I used the word “duty” in the title of my talk today because I wanted to emphasize a sometimes forgotten aspect of creativity. Yes, there is joy in responding to the creative call. But this joy is the joy of meaning and purpose and it does not always feel good. Responding to the creative call requires persistence and discipline and patience. I’ve never had a book go from first draft to publication in less than three years. The last one that will come out next year will take six years by the time it comes out. It is not really possible to grind out this kind of effort without firmly believing that you have an obligation to do so. The words duty and obligation have taken on a negative connotation in our modern world. Duty is what you have to do as opposed as to what you like to do. But duty can be joyful if it is linked to love. What helps me the most in the fulfillment of this obligation I feel is to connect the obligation to God. To see writing as a religious vocation, an individual call from God. Indeed, it is helpful for me to see the creative urge as originating not in me but in God. Creativity flows through me and I give it my own individual expression, but it is not mine. Seeing my writing as something that is from God and for Him helps me not to worry about the book’s success. My job is to write the book and do what I can to get it published. What happens after that is up to Him. What I do know about the results of my efforts is that God will find a way to place the book into the hands of the reader that needs that book, that will be touched by it and find it useful. Frederick Buechner, one of my favorite Christian authors, said that “vocation was the place where the gladness in your heart meets the world’s great need.” Writing books that are helpful, useful to young people is where the gladness in my heart meets one of the world’s great needs, providing our young people with inspiring role models, inciting them through good stories and complex characters to ask the big questions: who am I? Why am I here? Or as Marcelo asks Rabbi Heschel: “How can we live with so much suffering?”
Through the years that I’ve been writing, what has helped me the most is to understand that writing is secondary to the primary object of God’s creative urge. Writing is about doing that which gives my heart gladness, but creativity is first and foremost an urge to be, to become, and only secondarily an urge to do. My first creative duty is to create my soul and my life in the image of an ideal. We are all free to choose the ideal we want to become but as someone who tries to follow Christ, the ideal that I endeavor to create is the ideal represented by the life and words of Jesus Christ. To be like Jesus is my first creative duty. The Beatitudes encapsulate for me who Christ was and is and who I want to be. Poor in Spirit, Able to mourn, meek, hungry and thirsty for righteousness, merciful, pure of heart, a peace maker, and someone willing to be persecuted, i.e. ignored, sometimes rejected, for trying to be like Him. I am not very successful at embodying this ideal into my daily life, but in this, as in writing, ultimate perfection is not important.

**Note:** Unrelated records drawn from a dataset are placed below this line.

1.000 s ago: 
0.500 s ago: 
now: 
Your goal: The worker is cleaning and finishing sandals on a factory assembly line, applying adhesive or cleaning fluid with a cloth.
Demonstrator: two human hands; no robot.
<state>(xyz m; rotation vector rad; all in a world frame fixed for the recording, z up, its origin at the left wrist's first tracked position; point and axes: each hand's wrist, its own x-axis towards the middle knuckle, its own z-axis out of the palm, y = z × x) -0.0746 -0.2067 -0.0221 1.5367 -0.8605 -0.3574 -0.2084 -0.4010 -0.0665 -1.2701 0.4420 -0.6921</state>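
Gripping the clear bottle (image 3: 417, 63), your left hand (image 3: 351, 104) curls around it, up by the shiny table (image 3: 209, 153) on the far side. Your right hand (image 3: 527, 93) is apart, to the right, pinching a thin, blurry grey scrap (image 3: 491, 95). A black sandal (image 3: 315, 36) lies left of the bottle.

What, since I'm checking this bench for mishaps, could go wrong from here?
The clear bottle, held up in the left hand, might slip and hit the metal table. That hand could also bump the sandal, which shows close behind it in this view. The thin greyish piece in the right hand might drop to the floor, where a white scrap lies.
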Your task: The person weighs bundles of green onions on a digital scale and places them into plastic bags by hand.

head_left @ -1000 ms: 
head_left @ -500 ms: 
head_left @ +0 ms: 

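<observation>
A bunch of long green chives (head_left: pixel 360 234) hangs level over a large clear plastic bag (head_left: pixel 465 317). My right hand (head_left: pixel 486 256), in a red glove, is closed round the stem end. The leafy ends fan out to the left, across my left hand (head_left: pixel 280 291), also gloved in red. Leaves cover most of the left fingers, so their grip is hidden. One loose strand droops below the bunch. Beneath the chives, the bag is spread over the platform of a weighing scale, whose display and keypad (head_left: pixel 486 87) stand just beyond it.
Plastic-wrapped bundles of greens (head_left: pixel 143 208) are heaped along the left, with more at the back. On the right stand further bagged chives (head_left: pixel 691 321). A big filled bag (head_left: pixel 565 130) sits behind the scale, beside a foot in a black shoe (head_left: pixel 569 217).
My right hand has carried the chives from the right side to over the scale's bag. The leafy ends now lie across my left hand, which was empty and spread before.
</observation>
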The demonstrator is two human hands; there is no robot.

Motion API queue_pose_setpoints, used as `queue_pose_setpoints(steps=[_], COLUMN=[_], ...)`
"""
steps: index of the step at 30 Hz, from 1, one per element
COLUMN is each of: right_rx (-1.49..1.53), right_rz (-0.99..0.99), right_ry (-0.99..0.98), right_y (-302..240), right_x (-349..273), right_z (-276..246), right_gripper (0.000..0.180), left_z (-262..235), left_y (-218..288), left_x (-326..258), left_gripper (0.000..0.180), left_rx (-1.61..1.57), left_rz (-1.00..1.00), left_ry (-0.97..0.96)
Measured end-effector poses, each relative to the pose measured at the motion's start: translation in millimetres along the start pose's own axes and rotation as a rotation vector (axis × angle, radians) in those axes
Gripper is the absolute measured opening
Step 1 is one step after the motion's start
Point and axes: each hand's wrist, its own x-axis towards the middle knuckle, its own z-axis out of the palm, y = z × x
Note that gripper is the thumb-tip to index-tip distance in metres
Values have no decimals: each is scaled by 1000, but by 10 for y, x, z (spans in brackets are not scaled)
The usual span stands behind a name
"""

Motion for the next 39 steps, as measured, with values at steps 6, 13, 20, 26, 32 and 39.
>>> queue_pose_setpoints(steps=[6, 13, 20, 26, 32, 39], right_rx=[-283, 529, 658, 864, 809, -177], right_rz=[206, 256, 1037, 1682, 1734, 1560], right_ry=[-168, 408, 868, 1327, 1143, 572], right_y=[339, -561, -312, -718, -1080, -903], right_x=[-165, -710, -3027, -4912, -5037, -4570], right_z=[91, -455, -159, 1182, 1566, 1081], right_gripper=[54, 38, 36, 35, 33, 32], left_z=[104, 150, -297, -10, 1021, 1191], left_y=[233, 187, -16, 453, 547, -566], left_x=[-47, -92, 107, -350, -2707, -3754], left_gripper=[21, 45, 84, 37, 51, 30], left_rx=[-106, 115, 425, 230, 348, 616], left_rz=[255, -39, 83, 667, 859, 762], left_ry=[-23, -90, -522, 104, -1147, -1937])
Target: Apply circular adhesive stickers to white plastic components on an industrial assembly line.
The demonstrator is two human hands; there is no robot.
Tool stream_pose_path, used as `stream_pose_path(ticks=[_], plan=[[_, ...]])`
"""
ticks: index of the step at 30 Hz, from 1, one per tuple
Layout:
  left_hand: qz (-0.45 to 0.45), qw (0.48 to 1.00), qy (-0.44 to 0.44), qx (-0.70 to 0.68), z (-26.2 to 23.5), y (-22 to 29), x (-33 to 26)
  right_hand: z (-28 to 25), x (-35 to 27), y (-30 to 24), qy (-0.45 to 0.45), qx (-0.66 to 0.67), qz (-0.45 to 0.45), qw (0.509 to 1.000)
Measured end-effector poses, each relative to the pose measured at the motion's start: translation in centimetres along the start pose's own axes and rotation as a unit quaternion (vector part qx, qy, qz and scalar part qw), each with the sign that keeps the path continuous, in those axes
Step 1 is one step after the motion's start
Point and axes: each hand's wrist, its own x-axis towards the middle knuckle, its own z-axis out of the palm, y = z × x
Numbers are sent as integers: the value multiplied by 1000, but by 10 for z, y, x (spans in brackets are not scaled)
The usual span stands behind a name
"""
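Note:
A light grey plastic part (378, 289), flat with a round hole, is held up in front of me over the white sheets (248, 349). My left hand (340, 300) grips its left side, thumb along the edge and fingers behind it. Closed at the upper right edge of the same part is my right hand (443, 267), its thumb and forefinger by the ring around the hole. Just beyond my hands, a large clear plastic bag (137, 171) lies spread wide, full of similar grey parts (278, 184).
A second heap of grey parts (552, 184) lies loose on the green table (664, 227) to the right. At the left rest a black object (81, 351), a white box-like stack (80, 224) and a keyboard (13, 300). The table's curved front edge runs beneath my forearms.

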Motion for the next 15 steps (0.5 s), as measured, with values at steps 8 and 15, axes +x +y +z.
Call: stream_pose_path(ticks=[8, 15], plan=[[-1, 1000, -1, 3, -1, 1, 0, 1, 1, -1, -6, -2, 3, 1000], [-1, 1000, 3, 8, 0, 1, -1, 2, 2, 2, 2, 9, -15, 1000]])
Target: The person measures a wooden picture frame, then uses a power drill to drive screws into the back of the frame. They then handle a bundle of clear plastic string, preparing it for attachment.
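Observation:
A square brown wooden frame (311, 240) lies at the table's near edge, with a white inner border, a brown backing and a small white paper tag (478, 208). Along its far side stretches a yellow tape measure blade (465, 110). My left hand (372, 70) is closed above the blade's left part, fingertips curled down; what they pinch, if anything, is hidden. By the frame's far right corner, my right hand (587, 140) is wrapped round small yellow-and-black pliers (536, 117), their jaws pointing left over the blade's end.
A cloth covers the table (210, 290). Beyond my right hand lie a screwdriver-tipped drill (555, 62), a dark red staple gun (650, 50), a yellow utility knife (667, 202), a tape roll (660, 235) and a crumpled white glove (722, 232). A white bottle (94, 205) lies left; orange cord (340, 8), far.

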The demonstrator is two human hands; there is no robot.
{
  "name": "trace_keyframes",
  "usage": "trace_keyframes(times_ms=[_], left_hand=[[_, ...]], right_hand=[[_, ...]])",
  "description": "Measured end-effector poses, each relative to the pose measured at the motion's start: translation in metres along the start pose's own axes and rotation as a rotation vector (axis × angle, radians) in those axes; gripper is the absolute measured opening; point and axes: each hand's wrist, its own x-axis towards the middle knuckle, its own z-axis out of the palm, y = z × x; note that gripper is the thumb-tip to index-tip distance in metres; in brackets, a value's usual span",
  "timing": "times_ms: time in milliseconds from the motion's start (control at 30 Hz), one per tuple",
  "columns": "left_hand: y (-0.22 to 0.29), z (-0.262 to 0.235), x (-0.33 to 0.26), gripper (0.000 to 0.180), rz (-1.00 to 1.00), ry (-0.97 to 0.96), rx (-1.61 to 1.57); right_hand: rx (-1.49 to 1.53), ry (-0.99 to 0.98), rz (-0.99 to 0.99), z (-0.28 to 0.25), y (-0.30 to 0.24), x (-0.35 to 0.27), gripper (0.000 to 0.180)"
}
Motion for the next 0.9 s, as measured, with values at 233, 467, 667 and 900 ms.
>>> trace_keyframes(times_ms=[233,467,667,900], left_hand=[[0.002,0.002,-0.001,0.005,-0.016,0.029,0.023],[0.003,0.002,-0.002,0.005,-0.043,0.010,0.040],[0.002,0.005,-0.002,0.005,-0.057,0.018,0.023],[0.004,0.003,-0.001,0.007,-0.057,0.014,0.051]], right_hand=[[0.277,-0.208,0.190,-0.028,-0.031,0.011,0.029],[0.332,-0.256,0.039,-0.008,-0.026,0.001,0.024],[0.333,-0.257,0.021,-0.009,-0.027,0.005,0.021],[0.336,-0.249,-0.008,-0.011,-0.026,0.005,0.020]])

It’s all in the trying. The writing, the doing, flows from my connection to Christ, my poor attempts to be like him.
Sometimes I think we tend to limit creativity to artistic or scientific endeavor or to some kind of innovation in business or medicine or government. In other words, we limit creativity to doing and we limit it to a few people we consider special or gifted. But really, the most important creative act, our creative duty, is to the creation of our person, the creation of who we are through choosing what we think about and what we pay attention to and what we do. The objects we create, the writing or inventing, are simply expressions of who we are. Viewed this way, imagining who you want to be and actualizing that image in the particular facts of your life is a creative act, the most important creative act. The kindness, the forgiveness, the helpfulness that we first imagine and then make real are all creative acts. If you listen closely, you will recognize in yourself the urge to become, to grow in accordance with an image of goodness and beauty that you carry in the silence of your inner most being. That urge, bothersome at times, is God’s call. It is God calling you through Christ to be like Him, to be the person we are meant to be. This, becoming who God wants us to be, is our creative duty.

February 6, 2014

What I Learned About Depression

Filed under: Characters,Depression/Bipolar,Religion,Uncategorized,Upcoming Work — Francisco Stork @ 11:43 am

For the past three years I’ve been working on a novel about a young girl who suffers from depression. The idea, as it was first proposed to me by Cheryl Klein, my editor, was to depict an “organic depression” as opposed to a depression that is caused by a particular traumatic event. As it turns out, Vicky ends up having a depression that is both organic and situational in that the natural mourning after her mother’s death six years before turns into an abiding and debilitating depression. In any depression, the chemical origins and the life stressors are hard to separate. There are people and events in Vicky’s life that are stressful but there is no ongoing trauma. Her family is well-off. She attends an exclusive private school. She is the first to admit that she is very privileged. And yet one evening she swallows enough sleeping pills to end her life. The book starts on the day after her suicide attempt and follows her stay at the hospital, her stay at a “recovery” ranch and her return home. Vicky’s story is the story of her struggle to “be friends with life.” Whether she succeeds or not is the driving tension of the book.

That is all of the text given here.